Now exhibiting regularly across Europe and building a large portfolio, she is doing just that: “I’m 28 years old, and can officially call myself a painter!” she tells It’s Nice That. “The four-year-old little me would be so proud.”

Johanna describes her colourful work as “classical”, utilising traditional methods such as canvasses coated with rabbit glue that have been around for centuries. The subject matter, however, has a slightly more modern edge to it: “I generally paint what I see and live in the year 2020, so it looks pretty much contemporary,” she says. “Lots of still life, tables filled with food, coffee, wine, cigarettes.
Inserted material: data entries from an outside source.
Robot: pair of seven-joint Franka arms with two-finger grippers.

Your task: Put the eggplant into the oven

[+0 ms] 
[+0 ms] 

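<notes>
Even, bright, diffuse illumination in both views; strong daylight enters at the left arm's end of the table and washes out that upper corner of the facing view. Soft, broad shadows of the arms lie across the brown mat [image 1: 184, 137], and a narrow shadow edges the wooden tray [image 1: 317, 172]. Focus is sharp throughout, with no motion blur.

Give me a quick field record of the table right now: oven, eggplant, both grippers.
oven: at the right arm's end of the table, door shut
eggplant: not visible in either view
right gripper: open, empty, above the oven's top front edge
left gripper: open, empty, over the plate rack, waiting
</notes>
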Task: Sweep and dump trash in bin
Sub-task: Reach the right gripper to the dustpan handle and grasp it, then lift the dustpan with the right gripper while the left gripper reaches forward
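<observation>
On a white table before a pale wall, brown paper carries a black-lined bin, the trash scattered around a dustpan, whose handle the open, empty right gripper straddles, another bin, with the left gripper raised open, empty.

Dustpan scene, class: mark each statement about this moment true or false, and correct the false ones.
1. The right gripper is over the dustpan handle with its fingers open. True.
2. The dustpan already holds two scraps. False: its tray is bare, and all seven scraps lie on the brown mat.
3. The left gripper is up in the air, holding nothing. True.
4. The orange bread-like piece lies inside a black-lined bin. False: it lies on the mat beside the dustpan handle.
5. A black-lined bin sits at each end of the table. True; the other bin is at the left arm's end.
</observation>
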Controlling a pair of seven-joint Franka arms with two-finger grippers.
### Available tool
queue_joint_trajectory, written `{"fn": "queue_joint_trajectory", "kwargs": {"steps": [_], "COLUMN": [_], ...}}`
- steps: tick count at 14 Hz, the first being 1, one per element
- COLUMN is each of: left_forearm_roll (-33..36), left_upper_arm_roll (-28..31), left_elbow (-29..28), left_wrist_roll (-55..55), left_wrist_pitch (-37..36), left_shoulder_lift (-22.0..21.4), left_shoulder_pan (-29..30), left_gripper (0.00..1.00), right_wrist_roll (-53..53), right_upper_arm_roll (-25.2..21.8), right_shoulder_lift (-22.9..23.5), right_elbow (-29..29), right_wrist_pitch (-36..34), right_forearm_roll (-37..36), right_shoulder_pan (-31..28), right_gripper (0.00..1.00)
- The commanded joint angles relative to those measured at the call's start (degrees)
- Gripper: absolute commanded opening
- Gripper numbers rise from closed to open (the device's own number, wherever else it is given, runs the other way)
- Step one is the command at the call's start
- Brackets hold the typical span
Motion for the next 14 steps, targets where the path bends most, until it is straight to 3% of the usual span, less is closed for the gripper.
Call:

I also paint what nature gives us: fruits, vegetables, flowers, they really are masterpieces and are colours and shapes I will never get tired of.”

Johanna has an open approach to textiles and materials, stemming from studying fashion at University. “As I had one foot in the fashion world, and still make my clothes, I see that there is not so much difference between a piece of clothing and a painting.” She goes on to explain the similarities between a piece of fabric used to make clothes, and that same piece of fabric being stretched over wood to make a canvas. “I still see both as a piece of fabric with colours. OK, they have different functions, but both have a lot to do with aesthetics and beauty.” She blurs the lines of this in her series Portraits of Carpets that are canvases that remain unframed. “These paintings look like textile work because of the fact that the canvas hangs heavily like a textile, but it’s simply a painting.”